En Cibeles suben una mujer y una adolescente. La señora se sujeta un pañuelo blanco en la cara, como si fuera a estornudar. La chica observa con atención a los pasajeros y los sitios libres. Finalmente se sientan delante de mí. La señora me mira fijamente antes de sentarse y una vez sentada, no deja de darse la vuelta. La joven le pregunta cuándo van a visitar a la abuela, pero la señora no le hace caso. No deja de volverse hacia mí, ahora bruscamente, como si le estuviera molestando. Ya no lleva el pañuelo en la cara. Va masticando chicle, abriendo mucho la boca. La joven me mira de soslayo y le dice algo bajito a la señora al oído. Sigue sin hacerle caso. Empieza a canturrear "verde que te quiero verde" y se vuelve ya por completo en mi dirección. La chica le pide que se calle y que mire para delante.

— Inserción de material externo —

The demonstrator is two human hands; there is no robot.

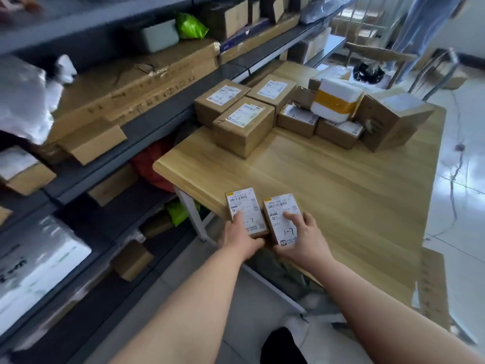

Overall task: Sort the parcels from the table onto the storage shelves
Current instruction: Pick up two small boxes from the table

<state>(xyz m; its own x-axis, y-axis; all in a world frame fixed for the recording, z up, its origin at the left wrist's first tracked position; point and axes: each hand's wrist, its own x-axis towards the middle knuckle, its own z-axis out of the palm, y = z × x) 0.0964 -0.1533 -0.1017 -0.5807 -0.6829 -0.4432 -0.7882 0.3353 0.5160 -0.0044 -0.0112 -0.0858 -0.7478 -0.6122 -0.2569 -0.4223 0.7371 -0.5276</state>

—Es que este señor de verde me está molestando —dice en voz muy alta.
Imagino que se refiere a mí. Me hago el tonto porque sospecho que la señora no está bien y no tengo ganas de líos. La chica me mira a mí y a su alrededor, toda roja, le da un codazo y le pide que por favor no empiece de nuevo. Los pocos pasajeros del autobús nos observan curiosos, algunos divertidos. La señora acaba por volverse para delante. Se calla durante unos minutos. La joven intenta concentrarse en mirar por la ventana, pero veo, por los movimientos de su cabeza, que no deja de vigilar de reojo a la señora.
De repente ésta se levanta, deja caer su bolso y se va a la cabina del conductor.
—Perdone, pero ese señor de ahí me está molestando —dice señalándome.
—¿Qué dice, señora? —contesta el conductor con voz de hastío.
—Que ese tipo de ahí de verde no deja de mirarme desde que entré en su autobús. De hecho, lleva tres días siguiéndome.
—Ande, siéntese y no me moleste, ¿no ve que estoy conduciendo?
La chica mientras tanto se ha levantado rápidamente a recoger el bolso, le da al botón de abrir en la próxima parada, y va a buscar a la señora que sigue al lado del conductor, sin perderme de vista.
—Venga, mamá, vamos a bajarnos —dice con voz autoritaria.
—¿Qué dices? Estamos lejísimos de casa. De todos modos, no te preocupes, no creo que se atreva a hacernos nada con tantos testigos.
—Me estoy muriendo de vergüenza. Ya cogemos otro. Vamos —dice agarrándola fuerte del brazo.
—¡Suéltame! ¿Quién te has creído que eres? —Y añade gritándome: ¡Lo habéis conseguido tú y tu banda de nazis, mi hija se ha puesto de vuestro lado!
Las dos se bajan del autobús. La hija coge el brazo de la madre y va mirando al suelo. Tiene los labios blancos de apretados que los lleva. La madre escupe el chicle en mi dirección antes de bajarse y se vuelve a poner el pañuelo en la cara.